The answer must be an exact transcription of every record.

[Stored records]
══════════════════════════════

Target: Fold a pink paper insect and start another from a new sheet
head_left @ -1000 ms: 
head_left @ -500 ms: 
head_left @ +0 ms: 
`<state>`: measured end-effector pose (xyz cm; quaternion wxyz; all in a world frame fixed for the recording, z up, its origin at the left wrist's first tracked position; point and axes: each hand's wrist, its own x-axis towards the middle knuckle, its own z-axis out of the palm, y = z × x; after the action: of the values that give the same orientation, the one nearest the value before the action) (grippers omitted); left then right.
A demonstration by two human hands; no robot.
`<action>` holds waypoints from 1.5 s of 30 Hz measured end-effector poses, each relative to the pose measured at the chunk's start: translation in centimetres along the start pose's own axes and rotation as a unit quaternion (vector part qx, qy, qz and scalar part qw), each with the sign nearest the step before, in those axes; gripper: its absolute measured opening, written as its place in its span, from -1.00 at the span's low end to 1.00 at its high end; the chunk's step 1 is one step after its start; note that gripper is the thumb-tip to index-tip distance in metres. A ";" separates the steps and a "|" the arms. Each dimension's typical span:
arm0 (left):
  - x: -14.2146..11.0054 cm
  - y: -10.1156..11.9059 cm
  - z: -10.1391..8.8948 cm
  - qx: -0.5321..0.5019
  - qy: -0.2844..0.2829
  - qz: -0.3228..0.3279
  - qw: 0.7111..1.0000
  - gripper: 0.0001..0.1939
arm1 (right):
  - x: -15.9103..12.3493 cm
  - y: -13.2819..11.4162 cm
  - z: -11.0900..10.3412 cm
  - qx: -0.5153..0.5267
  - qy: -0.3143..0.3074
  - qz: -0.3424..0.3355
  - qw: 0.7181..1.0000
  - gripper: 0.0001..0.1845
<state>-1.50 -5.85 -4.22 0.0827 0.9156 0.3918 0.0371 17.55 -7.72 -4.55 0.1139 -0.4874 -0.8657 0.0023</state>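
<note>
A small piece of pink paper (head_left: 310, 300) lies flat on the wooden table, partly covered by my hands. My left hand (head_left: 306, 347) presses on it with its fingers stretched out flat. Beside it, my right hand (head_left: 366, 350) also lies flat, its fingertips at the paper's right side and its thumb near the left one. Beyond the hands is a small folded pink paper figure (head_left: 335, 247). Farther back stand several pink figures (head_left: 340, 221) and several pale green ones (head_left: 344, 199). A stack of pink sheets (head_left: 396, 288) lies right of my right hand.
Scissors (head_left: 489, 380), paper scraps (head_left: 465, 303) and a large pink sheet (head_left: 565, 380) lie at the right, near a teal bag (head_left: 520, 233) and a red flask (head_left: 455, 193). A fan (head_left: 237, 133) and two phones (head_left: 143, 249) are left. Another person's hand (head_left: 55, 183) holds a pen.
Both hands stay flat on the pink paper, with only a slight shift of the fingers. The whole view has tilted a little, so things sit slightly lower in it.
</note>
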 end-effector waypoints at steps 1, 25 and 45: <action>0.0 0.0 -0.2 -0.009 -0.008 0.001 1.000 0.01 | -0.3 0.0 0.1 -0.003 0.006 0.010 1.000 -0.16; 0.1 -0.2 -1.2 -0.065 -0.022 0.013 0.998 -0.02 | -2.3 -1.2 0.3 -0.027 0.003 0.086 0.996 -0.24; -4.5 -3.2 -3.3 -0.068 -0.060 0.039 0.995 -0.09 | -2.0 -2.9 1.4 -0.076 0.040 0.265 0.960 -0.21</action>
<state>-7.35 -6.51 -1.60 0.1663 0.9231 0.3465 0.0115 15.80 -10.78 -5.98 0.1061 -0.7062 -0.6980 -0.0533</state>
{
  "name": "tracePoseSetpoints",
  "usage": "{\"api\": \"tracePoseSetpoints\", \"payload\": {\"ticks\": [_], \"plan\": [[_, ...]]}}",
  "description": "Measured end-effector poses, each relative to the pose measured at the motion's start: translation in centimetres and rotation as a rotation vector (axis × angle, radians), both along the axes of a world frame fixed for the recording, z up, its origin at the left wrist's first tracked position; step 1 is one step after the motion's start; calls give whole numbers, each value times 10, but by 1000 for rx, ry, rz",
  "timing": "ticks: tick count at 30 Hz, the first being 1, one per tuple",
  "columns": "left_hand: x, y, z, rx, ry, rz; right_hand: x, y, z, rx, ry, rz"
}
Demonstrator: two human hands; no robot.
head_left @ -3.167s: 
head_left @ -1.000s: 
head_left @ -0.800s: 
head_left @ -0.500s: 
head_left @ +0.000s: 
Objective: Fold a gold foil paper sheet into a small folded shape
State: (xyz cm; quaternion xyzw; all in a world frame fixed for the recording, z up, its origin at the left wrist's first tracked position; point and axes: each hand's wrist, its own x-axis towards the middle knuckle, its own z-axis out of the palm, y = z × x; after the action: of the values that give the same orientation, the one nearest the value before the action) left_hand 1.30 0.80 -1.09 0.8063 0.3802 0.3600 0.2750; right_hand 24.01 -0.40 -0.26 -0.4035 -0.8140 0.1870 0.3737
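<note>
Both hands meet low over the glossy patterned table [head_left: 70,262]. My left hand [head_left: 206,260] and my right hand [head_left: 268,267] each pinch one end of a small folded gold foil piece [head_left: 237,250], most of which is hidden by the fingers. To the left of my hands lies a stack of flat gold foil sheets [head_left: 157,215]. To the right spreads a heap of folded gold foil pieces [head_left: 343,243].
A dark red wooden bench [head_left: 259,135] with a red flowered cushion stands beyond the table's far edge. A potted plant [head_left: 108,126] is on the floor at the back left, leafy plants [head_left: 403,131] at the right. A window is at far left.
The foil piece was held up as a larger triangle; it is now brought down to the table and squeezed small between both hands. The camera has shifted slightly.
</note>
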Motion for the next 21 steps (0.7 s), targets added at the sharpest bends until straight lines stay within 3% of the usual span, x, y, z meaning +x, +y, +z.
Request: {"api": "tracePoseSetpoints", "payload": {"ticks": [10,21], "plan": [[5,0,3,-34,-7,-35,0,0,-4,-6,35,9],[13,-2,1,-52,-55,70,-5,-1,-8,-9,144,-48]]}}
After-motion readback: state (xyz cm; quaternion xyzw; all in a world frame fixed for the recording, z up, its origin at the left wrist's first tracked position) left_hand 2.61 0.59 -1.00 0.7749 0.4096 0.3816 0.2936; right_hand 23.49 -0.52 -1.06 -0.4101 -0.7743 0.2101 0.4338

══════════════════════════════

### COMPLETED EXERCISE
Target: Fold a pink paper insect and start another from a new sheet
head_left @ -1000 ms: 
head_left @ -500 ms: 
head_left @ +0 ms: 
`<state>`: measured end-effector pose (xyz cm; quaternion wxyz; all in a world frame fixed for the recording, z up, its origin at the left wrist's first tracked position; point and axes: each hand's wrist, its own x-axis towards the middle knuckle, its own z-axis out of the palm, y = z × x; after the action: of the values that give the same orientation, the one nearest the value before the action) (grippers omitted); left then right.
A demonstration by two human hands; no robot.
`<action>` holds waypoints from 1.5 s of 30 Hz measured end-effector poses, each relative to the pose measured at the chunk's start: translation in centimetres along the start pose's own axes and rotation as a unit quaternion (vector part qx, qy, qz and scalar part qw), each with the sign nearest the step before, in those axes; gripper: its absolute measured opening, written as its place in its span, from -1.00 at the span's low end to 1.00 at its high end; the chunk's step 1 is one step after its start; note that gripper is the thumb-tip to index-tip distance in metres. A ";" separates the steps and a "|" the arms. Each dimension's typical span:
arm0 (left):
  - x: -14.2146..11.0054 cm
  - y: -10.1156..11.9059 cm
  - z: -10.1391..8.8948 cm
  - qx: -0.5321..0.5019
  - qy: -0.2844..0.2829
  - qz: -0.3228..0.3279
  - qw: 0.7111..1.0000
  - gripper: 0.0001..0.1939
arm1 (right):
  - x: -15.9103..12.3493 cm
  - y: -13.2819..11.4162 cm
  - z: -11.0900..10.3412 cm
  - qx: -0.5153..0.5267
  - qy: -0.3143..0.3074
  - qz: -0.3424..0.3355
  - qw: 0.7181..1.0000
  - gripper: 0.0001..0.1845
<state>-1.50 -5.85 -4.22 0.0827 0.9156 0.3918 0.0371 17.55 -7.72 -4.55 0.1139 -0.4874 -0.8657 0.0023</state>
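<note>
A small piece of pink paper (head_left: 310, 300) lies flat on the wooden table, partly covered by my hands. My left hand (head_left: 306, 347) presses on it with its fingers stretched out flat. Beside it, my right hand (head_left: 366, 350) also lies flat, its fingertips at the paper's right side and its thumb near the left one. Beyond the hands is a small folded pink paper figure (head_left: 335, 247). Farther back stand several pink figures (head_left: 340, 221) and several pale green ones (head_left: 344, 199). A stack of pink sheets (head_left: 396, 288) lies right of my right hand.
Scissors (head_left: 489, 380), paper scraps (head_left: 465, 303) and a large pink sheet (head_left: 565, 380) lie at the right, near a teal bag (head_left: 520, 233) and a red flask (head_left: 455, 193). A fan (head_left: 237, 133) and two phones (head_left: 143, 249) are left. Another person's hand (head_left: 55, 183) holds a pen.
Both hands stay flat on the pink paper, with only a slight shift of the fingers. The whole view has tilted a little, so things sit slightly lower in it.
</note>
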 end-effector waypoints at steps 1, 25 and 45: <action>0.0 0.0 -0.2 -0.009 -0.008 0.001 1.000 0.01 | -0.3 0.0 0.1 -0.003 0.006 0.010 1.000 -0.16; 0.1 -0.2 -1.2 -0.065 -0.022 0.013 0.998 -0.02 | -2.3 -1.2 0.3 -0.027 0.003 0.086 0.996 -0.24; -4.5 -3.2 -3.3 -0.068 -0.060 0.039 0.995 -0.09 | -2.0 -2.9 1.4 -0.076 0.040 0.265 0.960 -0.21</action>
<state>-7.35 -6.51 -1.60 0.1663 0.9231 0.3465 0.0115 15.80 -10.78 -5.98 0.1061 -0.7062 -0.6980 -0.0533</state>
{
  "name": "tracePoseSetpoints",
  "usage": "{\"api\": \"tracePoseSetpoints\", \"payload\": {\"ticks\": [_], \"plan\": [[_, ...]]}}",
  "description": "Measured end-effector poses, each relative to the pose measured at the motion's start: translation in centimetres and rotation as a rotation vector (axis × angle, radians), both along the axes of a world frame fixed for the recording, z up, its origin at the left wrist's first tracked position; step 1 is one step after the motion's start; calls give whole numbers, each value times 10, but by 1000 for rx, ry, rz",
  "timing": "ticks: tick count at 30 Hz, the first being 1, one per tuple",
  "columns": "left_hand: x, y, z, rx, ry, rz; right_hand: x, y, z, rx, ry, rz"
}
Demonstrator: two human hands; no robot.
head_left @ -3.167s: 
head_left @ -1.000s: 
head_left @ -0.800s: 
head_left @ -0.500s: 
head_left @ +0.000s: 
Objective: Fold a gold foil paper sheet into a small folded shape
State: (xyz cm; quaternion xyzw; all in a world frame fixed for the recording, z up, its origin at the left wrist's first tracked position; point and axes: each hand's wrist, its own x-axis towards the middle knuckle, its own z-axis out of the palm, y = z × x; after the action: of the values that give the same orientation, the one nearest the value before the action) left_hand 1.30 0.80 -1.09 0.8063 0.3802 0.3600 0.2750; right_hand 24.01 -0.40 -0.26 -0.4035 -0.8140 0.1870 0.3737
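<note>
Both hands meet low over the glossy patterned table [head_left: 70,262]. My left hand [head_left: 206,260] and my right hand [head_left: 268,267] each pinch one end of a small folded gold foil piece [head_left: 237,250], most of which is hidden by the fingers. To the left of my hands lies a stack of flat gold foil sheets [head_left: 157,215]. To the right spreads a heap of folded gold foil pieces [head_left: 343,243].
A dark red wooden bench [head_left: 259,135] with a red flowered cushion stands beyond the table's far edge. A potted plant [head_left: 108,126] is on the floor at the back left, leafy plants [head_left: 403,131] at the right. A window is at far left.
The foil piece was held up as a larger triangle; it is now brought down to the table and squeezed small between both hands. The camera has shifted slightly.
</note>
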Motion for the next 21 steps (0.7 s), targets added at the sharpest bends until straight lines stay within 3% of the usual span, x, y, z meaning +x, +y, +z.
Request: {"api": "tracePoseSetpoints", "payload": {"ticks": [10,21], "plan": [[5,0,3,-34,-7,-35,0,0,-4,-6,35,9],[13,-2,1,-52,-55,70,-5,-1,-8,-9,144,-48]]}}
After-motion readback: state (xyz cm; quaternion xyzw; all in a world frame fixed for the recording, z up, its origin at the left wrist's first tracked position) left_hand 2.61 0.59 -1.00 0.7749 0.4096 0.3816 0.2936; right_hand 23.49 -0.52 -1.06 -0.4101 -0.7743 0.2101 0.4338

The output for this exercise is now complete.